Segundo: Em 2003, morreram de fome 841 milhões de pessoas e, em 2004, esse número subiu para 852 milhões;

Terceiro: No entanto, a ONU garante que o planeta tem recursos suficientes para produzir alimentos para o dobro da população actualmente existente;

Quarto: Portugal é o país da União Europeia onde é maior a desigualdade entre ricos e pobres;

Quinto: No nosso país, por cada cinco habitantes, há um que vive no limiar da miséria, o que dá a vergonhosa cifra de dois milhões de compatriotas nossos que vivem em condições verdadeiramente aviltantes;

Sexto: Esta situação, de acordo com os parâmetros de avaliação internacionais, coloca-nos na condição de um país em vias de desenvolvimento. E contra este facto não há argumentos, mesmo que sejam 10 novos estádios de futebol e outras fantasias absurdas e criminosas;

Sétimo: As 100 maiores fortunas portuguesas representam 17% do Produto Interno Bruto (PIB) e 20% dos mais ricos controlam 45,9% do rendimento nacional (quase metade da riqueza produzida); Se sobre isto se pagasse imposto, o problema do défice já tinha sido resolvido;

«E o Governo não faz nada para atenuar esta situação?», pergunta, entre inquieto e escandalizado, o amigo ouvinte.

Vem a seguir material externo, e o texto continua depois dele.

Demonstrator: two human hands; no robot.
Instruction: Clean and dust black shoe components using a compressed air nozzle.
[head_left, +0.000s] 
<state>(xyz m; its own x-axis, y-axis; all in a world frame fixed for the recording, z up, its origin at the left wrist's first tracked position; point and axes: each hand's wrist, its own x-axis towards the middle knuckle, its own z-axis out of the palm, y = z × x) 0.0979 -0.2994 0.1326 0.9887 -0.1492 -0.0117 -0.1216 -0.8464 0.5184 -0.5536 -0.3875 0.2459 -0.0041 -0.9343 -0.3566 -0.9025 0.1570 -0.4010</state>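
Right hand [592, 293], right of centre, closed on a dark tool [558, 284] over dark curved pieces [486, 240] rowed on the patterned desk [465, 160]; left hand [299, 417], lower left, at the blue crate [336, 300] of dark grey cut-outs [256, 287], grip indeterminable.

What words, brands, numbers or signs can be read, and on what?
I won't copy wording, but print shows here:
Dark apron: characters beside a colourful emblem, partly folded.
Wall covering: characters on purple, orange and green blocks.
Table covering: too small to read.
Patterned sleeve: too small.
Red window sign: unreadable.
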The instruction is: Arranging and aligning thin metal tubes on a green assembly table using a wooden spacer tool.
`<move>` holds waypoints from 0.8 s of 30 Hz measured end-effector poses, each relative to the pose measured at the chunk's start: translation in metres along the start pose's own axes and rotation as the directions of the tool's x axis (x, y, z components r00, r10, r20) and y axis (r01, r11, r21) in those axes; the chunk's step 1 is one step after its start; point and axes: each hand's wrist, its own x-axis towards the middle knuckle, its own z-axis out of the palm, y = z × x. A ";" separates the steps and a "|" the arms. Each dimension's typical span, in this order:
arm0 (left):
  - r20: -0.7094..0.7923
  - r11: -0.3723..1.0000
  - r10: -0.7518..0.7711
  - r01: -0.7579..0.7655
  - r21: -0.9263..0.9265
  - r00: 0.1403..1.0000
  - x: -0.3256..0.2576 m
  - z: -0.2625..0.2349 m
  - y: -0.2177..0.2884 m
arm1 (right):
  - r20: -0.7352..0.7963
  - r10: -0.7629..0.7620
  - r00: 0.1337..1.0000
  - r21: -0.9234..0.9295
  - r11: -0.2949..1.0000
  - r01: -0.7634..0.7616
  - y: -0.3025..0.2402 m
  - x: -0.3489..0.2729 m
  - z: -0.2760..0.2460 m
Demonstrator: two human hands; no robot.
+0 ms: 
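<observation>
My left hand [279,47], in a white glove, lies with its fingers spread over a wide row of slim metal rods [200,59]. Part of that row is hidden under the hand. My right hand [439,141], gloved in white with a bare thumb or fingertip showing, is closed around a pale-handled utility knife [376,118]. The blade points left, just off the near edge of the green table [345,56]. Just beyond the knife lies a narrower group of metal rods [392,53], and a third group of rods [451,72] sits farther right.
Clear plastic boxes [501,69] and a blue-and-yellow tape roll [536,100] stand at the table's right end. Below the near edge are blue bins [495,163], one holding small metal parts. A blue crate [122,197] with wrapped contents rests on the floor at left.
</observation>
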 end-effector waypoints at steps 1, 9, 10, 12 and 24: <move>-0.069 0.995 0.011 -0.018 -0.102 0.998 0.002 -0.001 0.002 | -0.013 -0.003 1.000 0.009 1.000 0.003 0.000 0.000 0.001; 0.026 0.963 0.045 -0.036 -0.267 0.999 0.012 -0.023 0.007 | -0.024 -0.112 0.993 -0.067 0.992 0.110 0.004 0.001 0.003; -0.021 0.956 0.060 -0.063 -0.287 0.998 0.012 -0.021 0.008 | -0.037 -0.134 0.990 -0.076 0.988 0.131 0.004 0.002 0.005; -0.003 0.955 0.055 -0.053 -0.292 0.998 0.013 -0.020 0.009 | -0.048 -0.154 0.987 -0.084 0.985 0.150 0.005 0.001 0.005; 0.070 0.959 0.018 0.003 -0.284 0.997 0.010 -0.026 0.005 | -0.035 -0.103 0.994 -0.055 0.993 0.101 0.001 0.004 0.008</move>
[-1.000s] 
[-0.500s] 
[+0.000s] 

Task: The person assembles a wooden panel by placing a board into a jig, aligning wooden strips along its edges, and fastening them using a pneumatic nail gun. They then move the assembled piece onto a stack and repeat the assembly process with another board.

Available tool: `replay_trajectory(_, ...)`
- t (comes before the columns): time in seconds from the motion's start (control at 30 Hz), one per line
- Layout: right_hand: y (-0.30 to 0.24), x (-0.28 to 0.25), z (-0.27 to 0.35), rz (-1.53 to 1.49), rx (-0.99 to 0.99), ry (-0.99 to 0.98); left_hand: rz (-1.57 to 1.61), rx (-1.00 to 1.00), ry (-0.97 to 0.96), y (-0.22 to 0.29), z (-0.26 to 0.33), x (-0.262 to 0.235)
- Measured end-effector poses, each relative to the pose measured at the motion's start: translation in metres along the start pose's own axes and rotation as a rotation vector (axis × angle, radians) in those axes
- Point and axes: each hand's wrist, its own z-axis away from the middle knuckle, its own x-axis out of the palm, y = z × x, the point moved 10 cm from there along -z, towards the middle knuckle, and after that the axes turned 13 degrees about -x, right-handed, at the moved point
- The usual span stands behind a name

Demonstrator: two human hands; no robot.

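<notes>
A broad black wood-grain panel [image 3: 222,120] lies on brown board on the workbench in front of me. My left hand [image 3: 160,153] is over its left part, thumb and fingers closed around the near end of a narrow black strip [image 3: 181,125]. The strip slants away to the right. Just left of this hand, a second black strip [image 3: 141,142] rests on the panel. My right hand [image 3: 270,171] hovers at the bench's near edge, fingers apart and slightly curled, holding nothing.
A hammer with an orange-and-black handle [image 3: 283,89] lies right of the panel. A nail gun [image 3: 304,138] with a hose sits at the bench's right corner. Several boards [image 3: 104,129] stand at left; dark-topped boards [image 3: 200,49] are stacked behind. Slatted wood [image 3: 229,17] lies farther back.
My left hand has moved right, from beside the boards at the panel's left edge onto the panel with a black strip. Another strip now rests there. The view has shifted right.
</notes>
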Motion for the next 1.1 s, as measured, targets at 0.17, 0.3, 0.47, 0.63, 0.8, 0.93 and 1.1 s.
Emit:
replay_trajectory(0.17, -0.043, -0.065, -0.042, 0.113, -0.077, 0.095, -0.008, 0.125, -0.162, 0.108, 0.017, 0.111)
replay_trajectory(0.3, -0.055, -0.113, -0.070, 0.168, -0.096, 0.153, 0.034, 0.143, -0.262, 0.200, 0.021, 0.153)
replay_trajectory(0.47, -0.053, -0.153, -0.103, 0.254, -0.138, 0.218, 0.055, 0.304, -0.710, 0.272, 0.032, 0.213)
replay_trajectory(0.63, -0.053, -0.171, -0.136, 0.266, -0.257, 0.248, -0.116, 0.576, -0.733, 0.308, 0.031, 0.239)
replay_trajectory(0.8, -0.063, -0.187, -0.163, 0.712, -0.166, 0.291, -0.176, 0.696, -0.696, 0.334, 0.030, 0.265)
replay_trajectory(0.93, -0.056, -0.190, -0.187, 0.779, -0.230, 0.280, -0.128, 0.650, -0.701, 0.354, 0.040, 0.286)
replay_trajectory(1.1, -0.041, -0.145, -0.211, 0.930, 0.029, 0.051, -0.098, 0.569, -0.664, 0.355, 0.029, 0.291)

Claro que faz! Então, não sabemos todos que o PS é um partido socialista, dos trabalhadores, e que está, naturalmente, atento a estes problemas? Então, fique a saber que para combater este vergonhosa situação, o Governo de Sócrates tomou medidas extraordinárias, de largo alcance social, que serão definitivas para erradicar a miséria que avassala o país. «E Quais são?». Quer saber, quer?

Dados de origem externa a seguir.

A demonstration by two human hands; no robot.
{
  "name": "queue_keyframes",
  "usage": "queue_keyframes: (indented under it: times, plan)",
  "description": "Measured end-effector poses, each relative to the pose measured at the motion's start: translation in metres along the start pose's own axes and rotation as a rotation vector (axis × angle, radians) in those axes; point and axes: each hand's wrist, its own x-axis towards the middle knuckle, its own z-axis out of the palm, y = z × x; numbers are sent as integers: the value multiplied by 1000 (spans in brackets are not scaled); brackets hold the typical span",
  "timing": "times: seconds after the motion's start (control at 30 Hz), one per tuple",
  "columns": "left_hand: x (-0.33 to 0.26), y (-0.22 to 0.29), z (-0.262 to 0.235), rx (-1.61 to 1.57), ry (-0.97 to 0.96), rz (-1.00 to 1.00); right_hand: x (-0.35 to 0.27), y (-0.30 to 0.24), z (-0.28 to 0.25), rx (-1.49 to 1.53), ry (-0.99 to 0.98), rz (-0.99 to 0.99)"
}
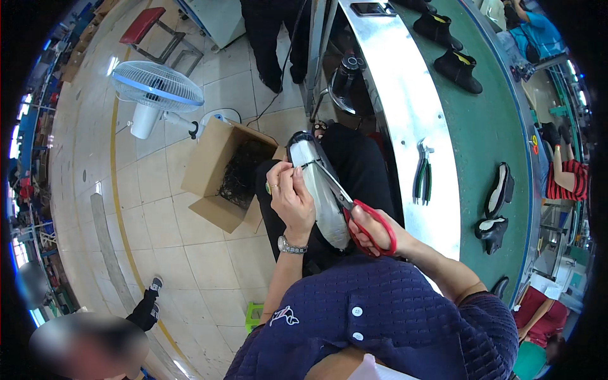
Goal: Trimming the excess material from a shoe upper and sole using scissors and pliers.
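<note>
A shoe [324,209] rests on my lap, its pale whitish underside turned up and its dark upper showing round the edge. My right hand [373,233] grips the red-handled scissors [344,197] by the loops. Their blades point away from me, over the shoe near a thin dark strand [310,163] across its far part. My left hand [293,201] is at the shoe's left edge, fingers pinched together by the left end of that strand. What lies between those fingertips is too small to make out.
An open cardboard box [206,166] with dark stringy scraps stands on the floor ahead-left, near a fan [158,88]. At my right, green-handled pliers [423,174] lie on a metal ledge [437,218]. Beyond runs a green belt [472,133] with several dark shoes [458,69]. A person stands ahead.
</note>
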Motion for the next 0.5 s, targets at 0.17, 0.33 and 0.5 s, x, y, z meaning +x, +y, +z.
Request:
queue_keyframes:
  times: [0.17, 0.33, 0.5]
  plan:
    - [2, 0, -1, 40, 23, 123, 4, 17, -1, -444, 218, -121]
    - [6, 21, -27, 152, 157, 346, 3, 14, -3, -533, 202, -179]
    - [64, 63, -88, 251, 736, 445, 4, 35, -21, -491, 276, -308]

Então, oiça: no Dia Mundial da Erradicação da Pobreza, o Governo do engenheiro Sócrates decidiu:

1 - Que o ministro do Trabalho e da Solidariedade Social, Viera da Silva, visitasse a Associação Cais e as instalações da "Escola das Profissões", onde assistiu à evolução de vários projectos de combate à pobreza e à exclusão social na Área Metropolitana de Lisboa;

2 – Que o mesmo ministro presidisse à abertura da sessão de trabalho "Contratos de Desenvolvimento Social – um instrumento contra a pobreza e exclusão social".

E pronto! Uma visita do senhor ministro a uma instituição de solidariedade social e a uma escola de profissões, para além de assentar o traseiro na cadeira central da mesa onde presidiu a uma conversa da treta, chegam para deixarmos de ser um país em vias de desenvolvimento (ou em vias de deslizamento para o Terceiro Mundo), para passarmos logo a país desenvolvido. Um país do pelotão da frente…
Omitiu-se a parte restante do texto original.